= Witch trials in Hungary =

The Witch trials in Hungary were conducted over a longer period of time than in most countries in Europe, as documented witch trials are noted as early as the Middle Ages and lasted until the late 18th century. During the 16th and 17th centuries Hungary was divided into three parts: Habsburg Hungary, Ottoman Hungary and Transylvania, with some differences between them in regard to the witch hunt. The most intense period of witch hunts in Hungary took place in the 18th-century, at a time when they were rare in the rest of Europe except Poland. The trials finally stopped in 1768 by abolition of the death penalty for witchcraft by Austria, which controlled Hungary at the time. An illegal witch trial and execution took place in 1777.

==Chronology==
Magic was banned by king Stephen I of Hungary when Hungary became a Christian country in the 11th century, but only if magic was used to cause someone's death (maleficium and veneficium).

King Coloman of Hungary (reign 1095–1116), prohibited in decrees the persecution of strigae – vampires or mares – because they "do not exist".

While witch trials were generally uncommon in Europe during the Middle Ages, at least fifteen executions by burning for witchcraft are documented between 1360 and 1437, most of which in present-day Croatia.

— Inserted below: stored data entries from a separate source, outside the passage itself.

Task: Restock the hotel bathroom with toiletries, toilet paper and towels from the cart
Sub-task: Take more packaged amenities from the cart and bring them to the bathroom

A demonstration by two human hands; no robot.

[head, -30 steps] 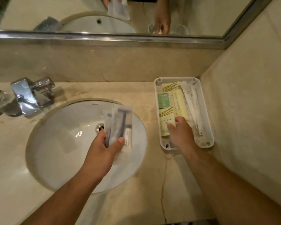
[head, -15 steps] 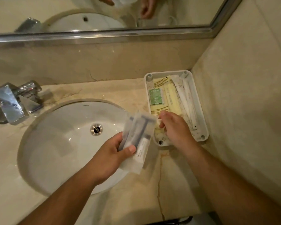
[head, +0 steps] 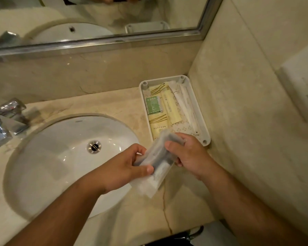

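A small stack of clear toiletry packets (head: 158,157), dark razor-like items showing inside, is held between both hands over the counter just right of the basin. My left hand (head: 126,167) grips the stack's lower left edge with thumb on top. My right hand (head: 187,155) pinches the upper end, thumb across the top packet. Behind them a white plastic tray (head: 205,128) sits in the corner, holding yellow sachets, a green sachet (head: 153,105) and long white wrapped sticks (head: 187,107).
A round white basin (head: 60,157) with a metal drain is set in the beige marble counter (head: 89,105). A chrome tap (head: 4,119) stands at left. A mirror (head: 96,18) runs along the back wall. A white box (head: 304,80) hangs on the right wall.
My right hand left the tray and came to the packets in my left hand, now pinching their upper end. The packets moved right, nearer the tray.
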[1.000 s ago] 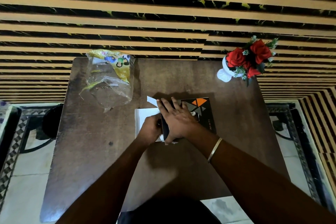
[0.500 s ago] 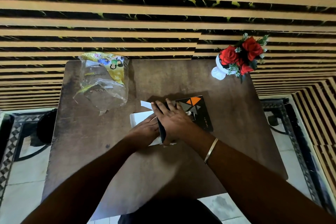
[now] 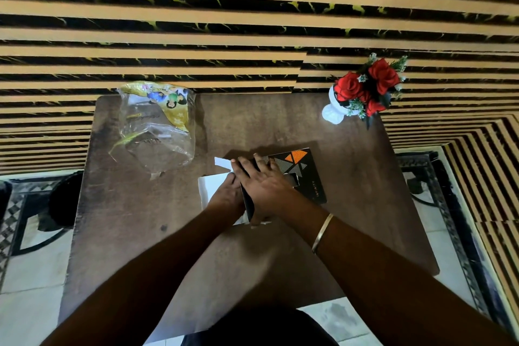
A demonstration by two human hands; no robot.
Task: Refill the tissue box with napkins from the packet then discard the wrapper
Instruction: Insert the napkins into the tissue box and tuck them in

The witch hunt in Hungary became more intense in the late 16th -century, but was in its most intense phase between 1690 and 1750. Between 1520 and 1780, 1.644 people (1482 women and 160 men) are documented to have been put on trial for sorcery in Hungary, but the undocumented cases are estimated to be at least 800 cases. The most famous case was perhaps the Szeged witch trials of 1728, in which 13 people were burned at the stake.

==Regional situation==

Between 1526 and 1699, Hungary was divided in three parts: Northern Hungary (Croatia, Slovenia and Slovakia), which belonged to Austria; Southern Hungary, which belonged to the Ottoman Empire; and Eastern Hungary (Transylvania) which was an autonomous Princely state under Ottoman rule. In 1699, Hungary was again united under Austrian rule. Witch trials were conducted in all of these parts, with some differences in its practice.

Northern Hungary was affected by the severe witch trials of Catholic Austria. In Southern Hungary the Ottoman authorities lacked any interests in the Christian witchcraft persecutions, however in the Ottoman Empire religious minorities handled their own legal trials. In Transylvania, the city population was generally of German heritage, and the witch trials were conducted by the German church under influence from Germany, where the witch trials in the Holy Roman Empire were arguably the worst in Europe, and a Witchcraft Act was introduced in Transylvania in 1614.

From the 1690s, when Hungary was conquered from the Ottoman Empire and united under Austrian rule, the Austrian Witchcraft Act of 1656, the Practica Rerum Criminalum was applied in all of Hungary.

==Witch trials==

In Hungary, a witchcraft case often originated from a conflict between individuals or families. In contrast to many other countries, they occurred in all classes of society, both among the peasantry, the merchant class as well as among the nobility, and a normal case was caused by a conflict between two people, in which one family accused a rival family from having caused them injury by the help of witchcraft. When an aristocrat was accused, they were defended by a lawyer and was more often able to summon witness to testify to their defense.
It was also common for villages to be accused by Austrian soldiers which were quartered in the village. In witchcraft cases, it was not uncommon for commoners to successfully accuse aristocrats, and children to point out adults, which was otherwise uncommon. Among common victims of the witch trials were the folk healers (tudos), as was the Táltos, men and women who functioned as shamans, a position which still existed in Hungary from the pre-Christian Pagan Hungarian religion. The taltos claimed to regularly leave their body to attend gatherings of other taltos with whom they performed ritual conflicts, a phenomenon from Pagan belief which the authorities interpreted to be a Witches' Sabbath.

In Hungary, witch trials in the cities were conducted by the city courts, while witch trials in rural areas were conducted by the private feudal courts of the estates belonging to the nobility. The ordeal of water and torture was commonly used in Hungarian witch trials both to confess guilt and point out accomplices, and the method of execution was commonly burning at the stake or to be buried alive.

==End==

In the mid 18th-century witch trials were commonly considered outdated in most of Europe except Poland, but in Hungary, they had reached their most intense stage. This was a matter of embarrassment to Austria (which controlled Hungary) and the royal court physician Gerard van Swieten convinced Empress Maria Theresa that the witch trials in Hungary must be stopped. This resulted in a royal command which summarily repelled Hungarian witchcraft convictions from 1756 onward, ending witchcraft executions, and finally in a law banning the death penalty for witchcraft in Hungary in 1768. Despite the law, however, an illegal witch trial was conducted which ended in an execution in Kesmark (Kežmarok) in 1777, which was to become the last witchcraft execution in Hungary.